Hence, the first order density $f(x;~t) = f(x;~t+c) \implies f(x;~t)$ is independent of $t \implies f(x;~t)=f(x)$.
Or, if we look at the cumulative distribution:
\(F(X_{t_1}\leq x_1, X_{t_2} \leq x_2 \dots X_{t_n} \leq x_n)= F(X_{t_1+c} \leq x_1, X_{t_2+c} \leq x_2, \dots, X_{t_n+c} \leq x_n )\)
(Using a different notation, as at each $t$, we have a different random variable.)
Definition: $X(t)$ is SSS if all $n$-point joint CDF’s are invariant to arbitrary time shifts. i.e. the above equation holds for arbitrary $n$.
SSS is hard to show as it requires access to full characterisation ($n$-point CDF’s)
- Example: IID process in SSS
- For $X_t \sim^{i.i.d} F_X~$:
\(\begin{align*} F(X_{t_1} \leq x_1, \dots, X_{t_n} \leq x_n ) &= \prod_{i=1}^n F(X_{t_i} \leq x_i) \\ &= \prod_{i=1}^n F(X_{t_i+c} \leq x_i)\\ &= F(X_{t_1+c} \leq x_1, \dots, X_{t_n+c} \leq x_n ) \end{align*}\) - for any arbitrary $c \in \mathbb Z$. Hence, $X_t$ is SSS.
Mean, Variance and Covariance
$\{ X(t) \}$ is SSS. $\implies F_{X(t)} = F_{X(t+c)} = F_{X(0)}$
\[\begin{equation*} \tag{M&V} \implies \begin{cases} \mu_X(t) = \mu_X(0) =: \mu_X \\ \sigma^2_X(t) = \sigma^2_X(0) =: \sigma^2_X \end{cases} \label{eq1} \end{equation*}\]Also, joint CDF
\(F_{X(t_1)X(t_2)} = F_{X(t_1+c)X(t_2+c)}\)
Let $c = -t_2$
\(\implies F_{X(t_1)X(t_2)} = F_{X(t_1 - t_2)X(0)}\)
\(\begin{equation*}
\tag{Cov}
\implies C_X(t_1, t_2) = C_X(t_1 - t_2, 0) =: C_X(t_1-t_2)
\label{eqMVC2}
\end{equation*}\)
Covariance depends only on the time-shift.
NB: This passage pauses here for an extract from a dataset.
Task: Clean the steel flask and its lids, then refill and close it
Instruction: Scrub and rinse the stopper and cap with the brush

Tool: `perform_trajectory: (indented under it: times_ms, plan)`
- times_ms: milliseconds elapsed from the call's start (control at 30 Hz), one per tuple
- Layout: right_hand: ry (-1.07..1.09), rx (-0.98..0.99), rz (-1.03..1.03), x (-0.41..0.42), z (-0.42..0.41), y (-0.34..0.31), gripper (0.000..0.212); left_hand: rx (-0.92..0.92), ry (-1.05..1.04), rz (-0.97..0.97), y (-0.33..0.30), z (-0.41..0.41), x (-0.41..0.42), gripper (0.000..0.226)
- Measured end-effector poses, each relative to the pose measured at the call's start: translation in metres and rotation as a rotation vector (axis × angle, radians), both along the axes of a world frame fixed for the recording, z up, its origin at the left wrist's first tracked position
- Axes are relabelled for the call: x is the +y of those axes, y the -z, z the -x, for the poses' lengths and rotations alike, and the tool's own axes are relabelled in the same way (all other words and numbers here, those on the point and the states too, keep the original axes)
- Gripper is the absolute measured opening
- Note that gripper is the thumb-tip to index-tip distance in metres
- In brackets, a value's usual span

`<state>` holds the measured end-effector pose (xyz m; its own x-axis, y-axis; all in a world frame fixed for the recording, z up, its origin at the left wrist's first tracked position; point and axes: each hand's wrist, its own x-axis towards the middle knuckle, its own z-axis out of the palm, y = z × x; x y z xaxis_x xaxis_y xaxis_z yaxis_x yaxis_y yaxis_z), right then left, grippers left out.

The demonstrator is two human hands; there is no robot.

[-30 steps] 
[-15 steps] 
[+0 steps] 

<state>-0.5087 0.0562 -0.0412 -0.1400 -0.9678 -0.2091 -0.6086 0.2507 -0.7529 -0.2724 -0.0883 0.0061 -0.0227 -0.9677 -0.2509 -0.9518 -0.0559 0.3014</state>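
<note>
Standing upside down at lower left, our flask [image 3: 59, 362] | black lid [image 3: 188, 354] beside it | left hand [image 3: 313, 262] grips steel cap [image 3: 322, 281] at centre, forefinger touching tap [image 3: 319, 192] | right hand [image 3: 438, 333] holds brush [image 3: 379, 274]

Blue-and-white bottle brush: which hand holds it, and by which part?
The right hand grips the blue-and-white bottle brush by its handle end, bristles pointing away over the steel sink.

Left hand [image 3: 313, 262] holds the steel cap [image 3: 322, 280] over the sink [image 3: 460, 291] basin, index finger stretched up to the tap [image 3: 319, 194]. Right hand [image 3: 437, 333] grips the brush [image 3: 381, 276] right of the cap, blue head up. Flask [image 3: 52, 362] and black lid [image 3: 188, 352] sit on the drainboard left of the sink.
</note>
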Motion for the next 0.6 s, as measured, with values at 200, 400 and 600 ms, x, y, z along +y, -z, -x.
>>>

If $\eqref{eq1}$ and $\eqref{eqMVC2}$ hold, it does not imply that the process is SSS. However, it implies that the process is Wide/Weak Sense Stationary.
Example - WSS process
\[X_t \sim^{independent} \begin{cases} \mathcal U (-\sqrt{3}, \sqrt{3}), \quad t \text{ odd} \\ \mathcal N(0, 1), \quad t \text{ even} \end{cases}\]Then
\(\mu_X(t) = 0\)
And
\(\begin{align*}
C_X(t_1, t_2) &= \begin{cases} 1, \quad t_1=t_2 \quad \text{"variance"} \\
0, \quad t_1 \neq t_2 \quad \text{"covariance"} \end{cases} \\
&= \delta(t_1 - t_2)
\end{align*}\)
But $X_t$ is not SSS since $F_{X_{t_1}} \neq F_{X_{t_2}}$
Ergodic Processes
$X(t, \tau)$ or $X(t) \rightarrow$ random process
$g(X) \rightarrow$ function on a random process
-
Ensemble Averaging: \(E\{ g(X(t=t_0)) \} = \int_{-\infty}^{\infty}g(x)f_X(x;~t_0)dx\) For stationary processes:
\(E\{g(X)\} = \int_{-\infty}^{\infty} g(x)f_X(x) dx\) -
Time-Domain Averaging:
Using a sample realization -
\(\langle g(X) \rangle = \lim_{T \to \infty} \frac{1}{T} \int_T g(X(t, \tau_1))dt\)
A process is known as an Ergodic process if
\(E\{g(X)\} = \langle g(X)\rangle\)
Multiple realisations of a process are not required.A single realisation can help get all possible averages. (As, $g(X)$ could be $X$ or $X^2$ or $X^3$ )